B) Pensão Unificada 


Nascimento Rodrigues chamou também a atenção ao Ministro de Estado e das Finanças para o facto de, em Abril de 2003, a CGA ter alterado o seu entendimento no que concerne à possibilidade de os ex-funcionários ultramarinos, que conseguiram refazer as suas vidas profissionais e construir uma carreira contributiva no âmbito do regime geral de Segurança Social, poderem aceder a uma pensão unificada, com reconhecimento dos períodos de tempo em que prestaram serviço ao Estado Português nas ex-províncias ultramarinas. Actualmente, este tempo conta para a aposentação ou para a pensão unificada apenas nos casos em que o ex-funcionário ultramarino veio entretanto a adquirir a qualidade de subscritor da CGA. Do ponto de vista da estrita legalidade, nada há a apontar a este novo entendimento da CGA, consagrado no Decreto-Lei n.º 361/98, de 18 de Setembro. Não tendo os ex-funcionários ultramarinos, que prosseguiram as suas vidas no âmbito do regime privado, adquirido a qualidade de subscritores da CGA, não estão enquadrados no regime de protecção social da função pública e, nessa medida, o tempo de serviço prestado no Ultramar não lhes pode ser considerado no âmbito do regime da pensão unificada.

O certo é que a posição que durante muitos anos foi adoptada pela CGA, apesar de poder não encontrar total cobertura na lei, era razoável e justa. Restava, assim, a estas pessoas a possibilidade de beneficiarem do tempo de serviço prestado na ex-administração ultramarina no âmbito da eventual atribuição às mesmas de um subsídio vitalício, possibilidade esta que vêm agora também gorada. Verifica-se deste modo que, para os não subscritores da CGA, foram vedadas as únicas vias possíveis para poderem beneficiar do tempo de serviço que prestaram ao Estado Português: ou no âmbito da pensão unificada ou através da atribuição do subsídio vitalício.

A Recomendação pugna pela adopção de uma medida legislativa adequada e justa, eventualmente por via da alteração do regime da pensão unificada, constante do Decreto-Lei n.º 361/98, de 18 de Setembro, que venha suprir a lacuna legal relativa ao reconhecimento efectivo, pela CGA, do tempo de serviço prestado pelos ex-funcionários do Estado Português nos antigos territórios ultramarinos que, apesar de nunca terem adquirido a qualidade de subscritores da CGA, refizeram a sua vida profissional em Portugal no âmbito do regime geral de Segurança Social.

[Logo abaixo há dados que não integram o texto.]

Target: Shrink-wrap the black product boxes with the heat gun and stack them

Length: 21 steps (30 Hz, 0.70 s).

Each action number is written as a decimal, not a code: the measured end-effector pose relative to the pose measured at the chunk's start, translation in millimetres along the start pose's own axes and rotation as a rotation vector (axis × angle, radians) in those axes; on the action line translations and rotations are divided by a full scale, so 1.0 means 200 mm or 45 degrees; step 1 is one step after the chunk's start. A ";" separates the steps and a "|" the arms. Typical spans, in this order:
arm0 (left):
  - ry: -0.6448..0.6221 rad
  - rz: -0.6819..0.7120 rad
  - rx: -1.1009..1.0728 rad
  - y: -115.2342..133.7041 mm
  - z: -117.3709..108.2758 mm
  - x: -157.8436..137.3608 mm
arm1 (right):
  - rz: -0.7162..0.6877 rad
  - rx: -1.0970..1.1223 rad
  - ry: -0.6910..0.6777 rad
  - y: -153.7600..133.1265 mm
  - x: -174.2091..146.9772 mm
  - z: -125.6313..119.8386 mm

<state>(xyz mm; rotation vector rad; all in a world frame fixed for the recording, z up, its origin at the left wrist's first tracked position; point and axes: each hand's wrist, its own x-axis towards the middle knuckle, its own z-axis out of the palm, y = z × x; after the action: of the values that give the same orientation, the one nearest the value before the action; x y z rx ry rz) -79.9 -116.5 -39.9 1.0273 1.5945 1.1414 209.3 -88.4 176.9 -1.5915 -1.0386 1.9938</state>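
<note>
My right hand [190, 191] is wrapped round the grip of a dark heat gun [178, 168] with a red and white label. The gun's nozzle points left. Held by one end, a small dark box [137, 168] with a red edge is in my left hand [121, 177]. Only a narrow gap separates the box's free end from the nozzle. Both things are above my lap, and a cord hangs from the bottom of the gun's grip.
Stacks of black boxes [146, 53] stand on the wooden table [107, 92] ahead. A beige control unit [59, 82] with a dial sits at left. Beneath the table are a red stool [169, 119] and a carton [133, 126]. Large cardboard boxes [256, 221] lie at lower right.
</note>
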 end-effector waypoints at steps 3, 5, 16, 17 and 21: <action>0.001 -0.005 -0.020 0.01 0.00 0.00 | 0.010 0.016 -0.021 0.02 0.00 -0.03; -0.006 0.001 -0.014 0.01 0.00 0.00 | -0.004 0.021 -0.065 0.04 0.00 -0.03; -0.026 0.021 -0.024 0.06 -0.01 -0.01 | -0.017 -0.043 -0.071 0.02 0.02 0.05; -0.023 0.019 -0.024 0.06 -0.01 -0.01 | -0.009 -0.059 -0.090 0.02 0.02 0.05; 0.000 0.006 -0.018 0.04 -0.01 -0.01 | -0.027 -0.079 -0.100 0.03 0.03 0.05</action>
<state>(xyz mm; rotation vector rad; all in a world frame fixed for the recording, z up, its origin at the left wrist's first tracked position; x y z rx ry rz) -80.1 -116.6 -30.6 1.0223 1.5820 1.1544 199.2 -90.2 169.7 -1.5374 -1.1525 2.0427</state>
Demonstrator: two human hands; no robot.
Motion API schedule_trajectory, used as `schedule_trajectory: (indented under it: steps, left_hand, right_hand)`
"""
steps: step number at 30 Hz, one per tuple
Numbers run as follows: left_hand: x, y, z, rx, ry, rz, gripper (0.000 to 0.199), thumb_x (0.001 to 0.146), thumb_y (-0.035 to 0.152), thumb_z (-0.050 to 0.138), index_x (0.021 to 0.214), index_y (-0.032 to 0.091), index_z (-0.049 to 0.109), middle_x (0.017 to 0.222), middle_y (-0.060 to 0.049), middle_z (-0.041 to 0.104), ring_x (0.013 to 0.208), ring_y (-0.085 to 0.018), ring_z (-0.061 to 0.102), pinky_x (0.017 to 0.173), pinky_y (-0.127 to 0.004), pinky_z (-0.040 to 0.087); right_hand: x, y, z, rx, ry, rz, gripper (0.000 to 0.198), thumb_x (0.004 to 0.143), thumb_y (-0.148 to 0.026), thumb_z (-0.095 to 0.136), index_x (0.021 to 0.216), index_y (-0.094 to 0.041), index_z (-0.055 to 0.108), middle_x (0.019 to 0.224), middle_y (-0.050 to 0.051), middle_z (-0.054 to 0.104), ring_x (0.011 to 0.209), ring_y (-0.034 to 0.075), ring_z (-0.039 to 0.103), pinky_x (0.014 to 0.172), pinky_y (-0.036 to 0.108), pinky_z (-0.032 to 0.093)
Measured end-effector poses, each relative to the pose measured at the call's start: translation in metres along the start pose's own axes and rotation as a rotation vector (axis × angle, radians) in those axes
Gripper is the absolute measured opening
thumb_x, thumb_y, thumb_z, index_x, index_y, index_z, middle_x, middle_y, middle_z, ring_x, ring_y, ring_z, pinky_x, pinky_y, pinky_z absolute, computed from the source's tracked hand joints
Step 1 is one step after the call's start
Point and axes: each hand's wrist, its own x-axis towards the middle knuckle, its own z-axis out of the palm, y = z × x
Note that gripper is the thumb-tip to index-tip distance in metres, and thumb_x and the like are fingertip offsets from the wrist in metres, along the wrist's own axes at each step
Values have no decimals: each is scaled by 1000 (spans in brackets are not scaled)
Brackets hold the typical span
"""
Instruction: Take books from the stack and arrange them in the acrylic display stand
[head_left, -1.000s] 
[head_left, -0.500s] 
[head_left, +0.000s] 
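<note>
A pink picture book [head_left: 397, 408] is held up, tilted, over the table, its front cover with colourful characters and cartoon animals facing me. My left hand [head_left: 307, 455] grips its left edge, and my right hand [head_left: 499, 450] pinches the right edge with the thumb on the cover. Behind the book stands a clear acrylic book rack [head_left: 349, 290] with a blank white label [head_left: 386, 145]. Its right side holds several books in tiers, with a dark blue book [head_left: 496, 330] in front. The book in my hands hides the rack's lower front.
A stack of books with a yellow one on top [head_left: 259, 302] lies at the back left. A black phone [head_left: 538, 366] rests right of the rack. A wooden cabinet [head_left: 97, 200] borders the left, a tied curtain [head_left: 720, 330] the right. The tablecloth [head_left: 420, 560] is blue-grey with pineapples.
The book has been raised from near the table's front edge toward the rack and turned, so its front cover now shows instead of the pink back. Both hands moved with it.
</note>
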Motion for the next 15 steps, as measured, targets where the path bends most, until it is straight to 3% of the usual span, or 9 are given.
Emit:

Tendo em atenção o princípio da igualdade e o princípio da convergência dos regimes de protecção social da função pública com os regimes do sistema de Segurança Social, previsto na Lei de Bases da Segurança Social, o Provedor de Justiça considera que “o reconhecimento dos períodos contributivos dos ex-funcionários ultramarinos que prestaram serviço ao Estado Português e que efectuaram descontos para compensação de aposentação, para efeitos de protecção na velhice, parece ser um imperativo de equidade e de conformidade constitucional”.